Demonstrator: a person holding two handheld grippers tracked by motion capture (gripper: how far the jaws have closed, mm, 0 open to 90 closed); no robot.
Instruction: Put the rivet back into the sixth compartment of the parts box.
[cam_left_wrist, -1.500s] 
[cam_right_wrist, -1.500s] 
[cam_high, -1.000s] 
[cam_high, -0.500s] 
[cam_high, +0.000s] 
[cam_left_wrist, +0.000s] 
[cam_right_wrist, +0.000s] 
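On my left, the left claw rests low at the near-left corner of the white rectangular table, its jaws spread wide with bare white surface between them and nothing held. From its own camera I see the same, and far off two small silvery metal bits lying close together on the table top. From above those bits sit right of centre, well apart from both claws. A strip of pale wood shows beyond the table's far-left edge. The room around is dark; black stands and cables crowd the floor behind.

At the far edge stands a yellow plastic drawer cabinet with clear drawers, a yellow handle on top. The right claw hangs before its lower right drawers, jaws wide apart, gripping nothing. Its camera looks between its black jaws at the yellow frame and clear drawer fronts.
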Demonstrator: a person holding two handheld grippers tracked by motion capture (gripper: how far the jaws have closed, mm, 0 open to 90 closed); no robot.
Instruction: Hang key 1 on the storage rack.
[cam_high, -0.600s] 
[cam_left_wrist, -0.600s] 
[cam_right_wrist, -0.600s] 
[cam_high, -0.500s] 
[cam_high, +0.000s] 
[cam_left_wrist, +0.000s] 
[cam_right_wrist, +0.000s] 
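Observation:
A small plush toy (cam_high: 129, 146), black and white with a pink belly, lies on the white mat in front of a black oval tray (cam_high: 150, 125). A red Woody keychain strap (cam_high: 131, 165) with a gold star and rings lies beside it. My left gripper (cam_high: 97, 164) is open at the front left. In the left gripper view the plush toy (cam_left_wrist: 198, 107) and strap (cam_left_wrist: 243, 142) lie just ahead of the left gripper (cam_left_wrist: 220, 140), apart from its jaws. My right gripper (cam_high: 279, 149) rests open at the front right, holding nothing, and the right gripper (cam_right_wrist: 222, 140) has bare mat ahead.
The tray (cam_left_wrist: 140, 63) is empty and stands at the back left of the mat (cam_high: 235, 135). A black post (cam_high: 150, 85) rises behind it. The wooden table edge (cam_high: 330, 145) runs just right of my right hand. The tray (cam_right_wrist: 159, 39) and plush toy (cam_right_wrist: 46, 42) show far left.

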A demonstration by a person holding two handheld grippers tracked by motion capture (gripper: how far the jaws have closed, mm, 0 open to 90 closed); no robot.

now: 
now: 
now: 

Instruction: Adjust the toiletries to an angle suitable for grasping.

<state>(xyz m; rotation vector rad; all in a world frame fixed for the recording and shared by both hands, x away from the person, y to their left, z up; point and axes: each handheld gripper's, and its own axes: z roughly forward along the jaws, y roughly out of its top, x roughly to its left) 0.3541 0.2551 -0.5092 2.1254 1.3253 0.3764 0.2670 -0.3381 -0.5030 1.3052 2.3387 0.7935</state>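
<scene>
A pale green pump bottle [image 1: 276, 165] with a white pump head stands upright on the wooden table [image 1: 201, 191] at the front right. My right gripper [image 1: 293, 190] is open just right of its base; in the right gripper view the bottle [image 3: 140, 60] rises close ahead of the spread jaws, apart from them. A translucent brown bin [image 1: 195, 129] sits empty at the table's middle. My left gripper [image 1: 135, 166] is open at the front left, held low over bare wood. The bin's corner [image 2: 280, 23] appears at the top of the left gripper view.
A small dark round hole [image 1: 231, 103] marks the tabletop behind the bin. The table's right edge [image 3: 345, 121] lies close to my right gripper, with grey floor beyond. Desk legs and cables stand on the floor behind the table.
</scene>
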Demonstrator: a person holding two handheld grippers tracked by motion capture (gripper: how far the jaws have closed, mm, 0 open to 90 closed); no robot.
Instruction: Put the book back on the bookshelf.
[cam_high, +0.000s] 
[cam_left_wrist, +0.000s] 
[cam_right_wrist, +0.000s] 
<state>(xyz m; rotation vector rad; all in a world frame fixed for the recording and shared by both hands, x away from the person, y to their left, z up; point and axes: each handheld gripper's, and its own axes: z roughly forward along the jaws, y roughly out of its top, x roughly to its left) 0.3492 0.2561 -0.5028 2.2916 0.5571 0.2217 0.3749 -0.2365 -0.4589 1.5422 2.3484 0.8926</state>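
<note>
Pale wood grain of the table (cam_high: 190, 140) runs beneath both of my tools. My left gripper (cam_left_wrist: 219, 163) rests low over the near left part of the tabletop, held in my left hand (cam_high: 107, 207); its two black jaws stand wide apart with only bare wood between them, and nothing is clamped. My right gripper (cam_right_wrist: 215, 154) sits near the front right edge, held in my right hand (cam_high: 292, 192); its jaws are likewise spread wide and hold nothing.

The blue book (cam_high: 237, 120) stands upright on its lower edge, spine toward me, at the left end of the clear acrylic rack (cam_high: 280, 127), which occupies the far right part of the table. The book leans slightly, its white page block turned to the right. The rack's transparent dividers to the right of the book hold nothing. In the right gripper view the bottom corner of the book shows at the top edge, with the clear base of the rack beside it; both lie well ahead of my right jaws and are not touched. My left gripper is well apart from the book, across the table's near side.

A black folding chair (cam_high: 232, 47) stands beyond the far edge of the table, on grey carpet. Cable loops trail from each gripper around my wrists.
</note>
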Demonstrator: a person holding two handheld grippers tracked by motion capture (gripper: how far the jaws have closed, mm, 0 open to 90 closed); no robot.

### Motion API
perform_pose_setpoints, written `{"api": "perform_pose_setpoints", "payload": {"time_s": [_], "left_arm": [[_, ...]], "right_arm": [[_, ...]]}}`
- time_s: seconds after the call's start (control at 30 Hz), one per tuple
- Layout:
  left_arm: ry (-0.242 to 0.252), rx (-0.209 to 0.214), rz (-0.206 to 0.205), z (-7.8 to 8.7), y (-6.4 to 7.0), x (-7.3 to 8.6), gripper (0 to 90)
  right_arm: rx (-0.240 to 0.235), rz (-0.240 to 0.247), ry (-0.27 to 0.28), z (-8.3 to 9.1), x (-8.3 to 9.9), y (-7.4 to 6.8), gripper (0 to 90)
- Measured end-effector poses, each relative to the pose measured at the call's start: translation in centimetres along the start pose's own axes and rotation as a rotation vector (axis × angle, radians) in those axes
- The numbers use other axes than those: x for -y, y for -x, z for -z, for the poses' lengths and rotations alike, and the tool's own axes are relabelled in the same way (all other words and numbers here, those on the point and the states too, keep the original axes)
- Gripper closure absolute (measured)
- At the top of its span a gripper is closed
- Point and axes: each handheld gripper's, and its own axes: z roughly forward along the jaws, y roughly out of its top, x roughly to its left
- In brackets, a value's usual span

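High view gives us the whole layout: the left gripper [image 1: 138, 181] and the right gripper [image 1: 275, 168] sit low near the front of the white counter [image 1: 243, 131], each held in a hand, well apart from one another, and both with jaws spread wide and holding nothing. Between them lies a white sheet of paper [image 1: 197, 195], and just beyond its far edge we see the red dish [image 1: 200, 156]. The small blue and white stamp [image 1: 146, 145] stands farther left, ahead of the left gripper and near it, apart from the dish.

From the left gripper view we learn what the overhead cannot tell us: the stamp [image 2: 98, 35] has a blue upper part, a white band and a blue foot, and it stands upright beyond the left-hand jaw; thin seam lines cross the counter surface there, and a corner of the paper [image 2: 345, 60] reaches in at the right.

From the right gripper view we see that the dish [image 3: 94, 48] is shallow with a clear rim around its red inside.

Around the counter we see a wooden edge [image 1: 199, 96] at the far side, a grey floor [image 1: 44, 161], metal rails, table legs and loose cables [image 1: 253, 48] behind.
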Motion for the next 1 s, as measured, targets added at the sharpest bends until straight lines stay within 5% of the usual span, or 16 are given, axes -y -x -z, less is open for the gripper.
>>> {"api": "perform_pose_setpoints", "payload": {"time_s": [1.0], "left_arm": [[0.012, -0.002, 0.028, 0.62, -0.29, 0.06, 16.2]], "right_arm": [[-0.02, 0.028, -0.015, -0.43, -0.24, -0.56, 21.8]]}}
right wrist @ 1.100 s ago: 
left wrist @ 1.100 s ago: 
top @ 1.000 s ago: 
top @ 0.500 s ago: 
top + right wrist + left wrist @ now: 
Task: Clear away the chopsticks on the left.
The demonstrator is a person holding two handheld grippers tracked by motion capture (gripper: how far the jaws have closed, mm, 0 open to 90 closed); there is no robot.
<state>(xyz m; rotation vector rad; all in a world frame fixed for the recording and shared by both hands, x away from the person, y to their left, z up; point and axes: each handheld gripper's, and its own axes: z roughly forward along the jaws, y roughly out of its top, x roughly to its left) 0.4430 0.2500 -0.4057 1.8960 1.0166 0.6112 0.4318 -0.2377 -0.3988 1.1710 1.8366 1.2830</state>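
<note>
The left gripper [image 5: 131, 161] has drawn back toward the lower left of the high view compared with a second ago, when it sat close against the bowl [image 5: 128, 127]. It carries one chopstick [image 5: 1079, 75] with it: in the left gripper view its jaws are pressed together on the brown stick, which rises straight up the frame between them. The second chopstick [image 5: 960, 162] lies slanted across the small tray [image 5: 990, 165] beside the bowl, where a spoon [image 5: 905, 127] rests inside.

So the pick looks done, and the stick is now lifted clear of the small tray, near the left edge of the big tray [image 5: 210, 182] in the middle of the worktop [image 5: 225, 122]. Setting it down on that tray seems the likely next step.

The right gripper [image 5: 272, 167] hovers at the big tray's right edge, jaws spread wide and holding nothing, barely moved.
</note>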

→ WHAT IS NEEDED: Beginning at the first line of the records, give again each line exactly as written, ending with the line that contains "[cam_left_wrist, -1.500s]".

→ RESULT:
Demonstrator: a person holding two handheld grippers tracked by motion capture (gripper: how far the jaws have closed, mm, 0 open to 90 closed); no robot.
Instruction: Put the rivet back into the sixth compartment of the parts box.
[cam_left_wrist, -1.500s] 

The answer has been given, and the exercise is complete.